Talebi reddeden mahkeme BEDAŞ lehine karar verdi ve Vakfın itirazını kaldırdı.

Ancak, Vakıf tarafından temyiz edilen karar 28 Mayıs’ta Yargıtay 3. Hukuk Dairesi’nce oybirliği ile bozuldu.

Böylece, cemevlerinin ibadethane olduğu gerçeği yasa önünde de tescil edilmiş oldu.

TABELASINDA ALEVİ YAZAN ÖRGÜTLER NE İSTİYOR?

Gördüğünüz gibi, hayatın ve gerçeklerin dışında yaşayan bir takım insanların Alevileri temsil ettiklerini ve hatta, bu uğurda mücadele verdiklerini iddia ettikleri bir ortamda bulunuyoruz.

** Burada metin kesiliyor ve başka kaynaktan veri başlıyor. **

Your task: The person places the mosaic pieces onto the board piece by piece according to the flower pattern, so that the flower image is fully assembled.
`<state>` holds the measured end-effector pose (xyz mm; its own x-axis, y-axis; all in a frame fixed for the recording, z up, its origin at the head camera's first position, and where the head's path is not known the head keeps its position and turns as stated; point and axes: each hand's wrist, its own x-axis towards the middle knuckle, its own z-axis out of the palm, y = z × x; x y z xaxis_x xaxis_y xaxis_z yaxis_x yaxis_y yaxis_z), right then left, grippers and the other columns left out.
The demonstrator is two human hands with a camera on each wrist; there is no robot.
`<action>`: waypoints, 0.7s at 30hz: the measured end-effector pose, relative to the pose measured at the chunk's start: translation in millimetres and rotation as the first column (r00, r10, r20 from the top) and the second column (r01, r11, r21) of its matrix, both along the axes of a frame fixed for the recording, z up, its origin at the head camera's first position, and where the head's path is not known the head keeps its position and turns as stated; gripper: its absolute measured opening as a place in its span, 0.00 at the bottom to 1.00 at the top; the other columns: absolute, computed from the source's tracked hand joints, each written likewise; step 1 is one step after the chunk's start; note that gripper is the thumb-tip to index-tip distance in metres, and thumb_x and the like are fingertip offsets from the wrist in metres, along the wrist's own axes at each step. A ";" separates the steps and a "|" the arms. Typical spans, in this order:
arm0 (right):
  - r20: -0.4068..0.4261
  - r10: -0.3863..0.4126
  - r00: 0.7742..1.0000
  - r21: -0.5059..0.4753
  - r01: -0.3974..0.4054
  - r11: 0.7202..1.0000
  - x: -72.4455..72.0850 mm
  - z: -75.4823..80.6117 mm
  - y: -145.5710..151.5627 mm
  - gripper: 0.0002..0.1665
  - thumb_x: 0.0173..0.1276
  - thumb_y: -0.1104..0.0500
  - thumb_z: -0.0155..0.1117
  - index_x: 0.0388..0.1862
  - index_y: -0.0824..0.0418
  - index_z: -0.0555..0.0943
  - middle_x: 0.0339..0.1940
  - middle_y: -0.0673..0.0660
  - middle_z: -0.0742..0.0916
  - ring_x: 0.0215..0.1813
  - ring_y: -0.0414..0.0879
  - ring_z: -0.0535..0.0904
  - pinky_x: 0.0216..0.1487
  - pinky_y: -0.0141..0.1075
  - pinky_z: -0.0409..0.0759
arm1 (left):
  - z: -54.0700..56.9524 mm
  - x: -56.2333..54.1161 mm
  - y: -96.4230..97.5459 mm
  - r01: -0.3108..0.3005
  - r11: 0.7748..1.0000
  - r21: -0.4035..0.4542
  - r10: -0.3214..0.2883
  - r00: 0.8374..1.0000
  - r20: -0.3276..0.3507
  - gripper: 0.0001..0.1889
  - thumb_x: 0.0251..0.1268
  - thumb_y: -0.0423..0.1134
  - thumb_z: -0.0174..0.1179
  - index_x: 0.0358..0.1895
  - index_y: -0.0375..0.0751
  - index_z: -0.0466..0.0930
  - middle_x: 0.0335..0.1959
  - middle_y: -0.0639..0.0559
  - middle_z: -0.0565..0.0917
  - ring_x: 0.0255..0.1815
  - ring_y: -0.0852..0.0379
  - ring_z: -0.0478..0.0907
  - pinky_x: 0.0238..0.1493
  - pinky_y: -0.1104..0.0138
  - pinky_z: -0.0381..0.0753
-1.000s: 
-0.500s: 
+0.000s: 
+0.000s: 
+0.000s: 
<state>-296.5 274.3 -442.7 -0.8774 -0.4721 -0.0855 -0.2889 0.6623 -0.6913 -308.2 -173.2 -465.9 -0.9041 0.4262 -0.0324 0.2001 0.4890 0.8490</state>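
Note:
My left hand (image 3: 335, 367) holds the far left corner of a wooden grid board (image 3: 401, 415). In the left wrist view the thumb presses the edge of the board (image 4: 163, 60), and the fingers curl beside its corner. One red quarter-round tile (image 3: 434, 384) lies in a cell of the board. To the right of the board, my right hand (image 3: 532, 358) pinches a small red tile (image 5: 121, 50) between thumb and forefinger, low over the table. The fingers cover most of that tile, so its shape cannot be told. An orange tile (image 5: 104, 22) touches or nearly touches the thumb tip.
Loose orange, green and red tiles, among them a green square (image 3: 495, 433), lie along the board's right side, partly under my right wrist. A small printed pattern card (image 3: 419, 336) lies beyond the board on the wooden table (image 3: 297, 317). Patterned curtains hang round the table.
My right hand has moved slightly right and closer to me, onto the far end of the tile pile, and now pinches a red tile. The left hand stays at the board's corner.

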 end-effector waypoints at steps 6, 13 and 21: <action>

Cemevleri ibadethane olarak tanınsın”, dediklerinde, yasa önünde cemevlerinin çoktan ibadethane statüsünü kazandığından habersizler!

DKAB derslerinde çocuklarımıza zorla Sünnilik öğretiliyor”, dediklerinde, eğitim kitaplarının çoktan değiştirildiğinden habersizler!

AİHM kararları uygulansın”, dediklerinde, bu kararların Yargıtay tarafından onandığını ve uygulanması için, pek çok cemevinin idare mahkemelerinde davalar açıp kazandığından habersizler!

Aleviler torbaya sığmaz”, dediklerinde, torba yasada zaten AİHM’in şart koştuğu eşitlik ilkesine uymak yönünde düzenlemeler olduğundan habersizler!

Sevgili okur, elbette ki, ben tüm iyi niyetimle, tabelasında Alevi yazan söz konusu örgütlerin liderlerinin, bu durumdan “habersiz” olduklarını ifade ediyorum.

Çünkü, eğer habersiz olduklarını var saydığımız konularda gerçekte bilgili iseler, o halde, durum çok vahim demektir ve sormamız gereken soru şudur:

Tabelasında Alevi yazan örgüt liderleri neden Aleviler arasında çatışmacı bir ortam yaratmak istiyorlar?   

Alevilerin haklarını savunmadıklarına göre, bu örgüt liderleri kime hizmet etmektedir?